5日の参院予算委で、谷脇氏は昨年7月3日の会食で支払ったのは5千円だったと明らかにし「応分の負担をした」との認識も示した。会食した飲食店のコース料理は多くが1万円以上。飲み物代は別。国家公務員倫理法の「利害関係者」であるNTTとの接待にあたる疑いが強まった。会食場所について谷脇氏は「メニュー表はなかった」と強調し、飲食費は「全体額は認識しておらず、会費として応分の負担をした」と主張した。4日発売の週刊文春は高級なワインや日本酒を飲んだと報じたが、谷脇氏は「食事、飲み物をいただいた記憶はあるが、おいしかったかどうかの記憶はない」と振り返った。(朝日新聞6日付朝刊)。指摘するまでもなく、「おいしかったかどうか」は違法接待問題では無関係だろう。
メディアは徹底的な調査報道を
野党による国会での追及はまだまだ続く。2日の衆院予算委では、総務省の原邦彰官房長は、東北新社による接待問題で調査した幹部12人のうち、1人がNHK役員とも会食していた事実を認めた。東北新社だけでなく、総務省と関係の深いNHKや民放、あるいは、民放の経営とつながる新聞社とはどうなのか。メディアはこの問題について、ことの展開によっては、自分たちの問題にもなり得ることを自覚すべきである。また、だからといって、報道に腰が引けることがあってはならない。このことについて週刊文春3月11日号のコラム「新聞不信」は「先を見通せないのか」でこう書く。
<(2月24日に東北新社の接待問題で)新聞は(11人の処分のあった)翌日の25日付朝刊で紙面を大きく割いたが、一連の疑惑が浮上してからかなりの時間がたっているのに、(各紙)同じことを書いている。

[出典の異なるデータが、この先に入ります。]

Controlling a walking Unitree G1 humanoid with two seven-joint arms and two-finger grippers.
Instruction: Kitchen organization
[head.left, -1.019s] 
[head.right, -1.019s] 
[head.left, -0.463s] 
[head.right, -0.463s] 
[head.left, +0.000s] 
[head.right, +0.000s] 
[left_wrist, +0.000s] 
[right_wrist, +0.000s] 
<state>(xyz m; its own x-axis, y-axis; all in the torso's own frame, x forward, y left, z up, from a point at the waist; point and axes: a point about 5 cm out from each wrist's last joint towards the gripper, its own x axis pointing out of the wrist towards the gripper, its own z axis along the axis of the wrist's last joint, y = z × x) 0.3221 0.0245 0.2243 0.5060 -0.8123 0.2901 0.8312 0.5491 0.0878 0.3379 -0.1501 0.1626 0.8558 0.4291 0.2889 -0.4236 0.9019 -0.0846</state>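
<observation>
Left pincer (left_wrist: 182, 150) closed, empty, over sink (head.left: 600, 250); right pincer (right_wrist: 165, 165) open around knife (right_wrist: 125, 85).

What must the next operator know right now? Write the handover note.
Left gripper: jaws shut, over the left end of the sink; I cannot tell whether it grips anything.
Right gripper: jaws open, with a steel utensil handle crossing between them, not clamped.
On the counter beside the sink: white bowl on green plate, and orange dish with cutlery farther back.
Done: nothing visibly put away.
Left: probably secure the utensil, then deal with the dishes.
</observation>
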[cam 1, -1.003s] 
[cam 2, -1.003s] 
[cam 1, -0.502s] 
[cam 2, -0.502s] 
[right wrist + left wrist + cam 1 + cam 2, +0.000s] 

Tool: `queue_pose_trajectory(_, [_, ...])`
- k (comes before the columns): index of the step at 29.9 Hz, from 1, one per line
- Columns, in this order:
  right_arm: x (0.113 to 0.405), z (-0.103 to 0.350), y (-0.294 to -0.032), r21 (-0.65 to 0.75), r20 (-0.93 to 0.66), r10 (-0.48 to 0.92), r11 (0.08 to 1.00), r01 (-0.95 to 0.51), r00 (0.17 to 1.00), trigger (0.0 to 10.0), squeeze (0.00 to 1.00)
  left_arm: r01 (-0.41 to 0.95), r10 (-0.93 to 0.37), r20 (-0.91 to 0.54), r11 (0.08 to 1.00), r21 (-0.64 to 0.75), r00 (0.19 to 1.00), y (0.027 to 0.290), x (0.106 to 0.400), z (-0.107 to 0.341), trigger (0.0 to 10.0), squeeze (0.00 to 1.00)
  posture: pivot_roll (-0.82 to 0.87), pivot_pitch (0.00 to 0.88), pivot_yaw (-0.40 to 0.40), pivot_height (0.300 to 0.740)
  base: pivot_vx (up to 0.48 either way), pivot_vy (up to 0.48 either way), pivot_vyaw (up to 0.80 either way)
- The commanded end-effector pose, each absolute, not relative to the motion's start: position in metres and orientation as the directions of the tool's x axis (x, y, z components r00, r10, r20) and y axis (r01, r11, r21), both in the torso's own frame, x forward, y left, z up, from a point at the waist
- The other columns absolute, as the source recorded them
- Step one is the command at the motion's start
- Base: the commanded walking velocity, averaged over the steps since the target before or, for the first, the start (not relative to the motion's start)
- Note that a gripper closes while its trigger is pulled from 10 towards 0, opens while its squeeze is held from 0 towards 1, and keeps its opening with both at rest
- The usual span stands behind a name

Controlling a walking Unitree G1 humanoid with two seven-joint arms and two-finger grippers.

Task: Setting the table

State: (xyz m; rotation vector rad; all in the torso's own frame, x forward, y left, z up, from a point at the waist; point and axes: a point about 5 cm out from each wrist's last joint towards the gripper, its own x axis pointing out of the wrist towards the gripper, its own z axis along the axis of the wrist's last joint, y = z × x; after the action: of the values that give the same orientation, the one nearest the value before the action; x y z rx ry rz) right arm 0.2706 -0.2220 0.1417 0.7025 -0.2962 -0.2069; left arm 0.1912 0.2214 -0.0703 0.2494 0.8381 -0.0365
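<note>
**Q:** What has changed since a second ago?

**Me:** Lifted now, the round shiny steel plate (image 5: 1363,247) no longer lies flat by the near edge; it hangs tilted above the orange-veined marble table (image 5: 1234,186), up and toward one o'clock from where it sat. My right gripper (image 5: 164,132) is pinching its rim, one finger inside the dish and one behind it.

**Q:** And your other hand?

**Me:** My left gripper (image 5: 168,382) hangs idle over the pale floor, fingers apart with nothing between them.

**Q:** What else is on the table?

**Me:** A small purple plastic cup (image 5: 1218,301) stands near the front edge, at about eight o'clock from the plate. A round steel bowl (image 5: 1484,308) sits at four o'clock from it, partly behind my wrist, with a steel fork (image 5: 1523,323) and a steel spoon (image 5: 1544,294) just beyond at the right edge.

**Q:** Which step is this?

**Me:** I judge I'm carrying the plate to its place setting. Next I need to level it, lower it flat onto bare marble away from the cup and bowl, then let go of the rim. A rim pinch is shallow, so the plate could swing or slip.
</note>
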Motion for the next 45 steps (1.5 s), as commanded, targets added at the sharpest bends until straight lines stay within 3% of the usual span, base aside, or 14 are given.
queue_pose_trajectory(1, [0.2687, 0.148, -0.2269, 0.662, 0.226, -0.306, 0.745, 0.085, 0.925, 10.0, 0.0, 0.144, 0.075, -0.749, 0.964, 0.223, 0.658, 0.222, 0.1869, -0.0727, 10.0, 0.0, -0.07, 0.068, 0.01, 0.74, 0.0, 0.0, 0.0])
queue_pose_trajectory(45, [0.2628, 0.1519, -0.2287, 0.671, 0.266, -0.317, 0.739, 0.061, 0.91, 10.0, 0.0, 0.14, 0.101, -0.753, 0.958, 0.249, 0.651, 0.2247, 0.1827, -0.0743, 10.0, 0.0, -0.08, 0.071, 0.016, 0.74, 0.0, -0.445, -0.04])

(毎日も朝日も・中略)情報番組のコメンテーターが言いそうな記事を載せた。その隠された事実を明らかにするのが新聞の使命だろう>
〃文春砲〃で問題が明らかになったことは事実だ。「総務省接待事件」に関する一連の週刊文春の報道は、ジャーナリズムの一番大きな役割である「権力の監視」に従う優れたものである。だからこそ、その自負心から、このような厳しい新聞批判が書けるのだろう。
私は以前も書いたが、「新聞不信」氏と同じ認識だ。大手メディアはなぜこの問題で調査報道をしないのか。取材はしているのだが、いいネタが出てこないのか。問題発覚以来、1カ月以上もたつのに報道の仕方がかったるい。大手メディアは多かれ少なかれ「電波利権」の既得権者である。だからこそ、その不信を払拭するためにも、徹底的な調査報道でこの問題に応えるべきではないのか。もっと元気を出してほしい。それをしなければ、国民のメディア不信はさらに深まる。そのことを私は恐れる。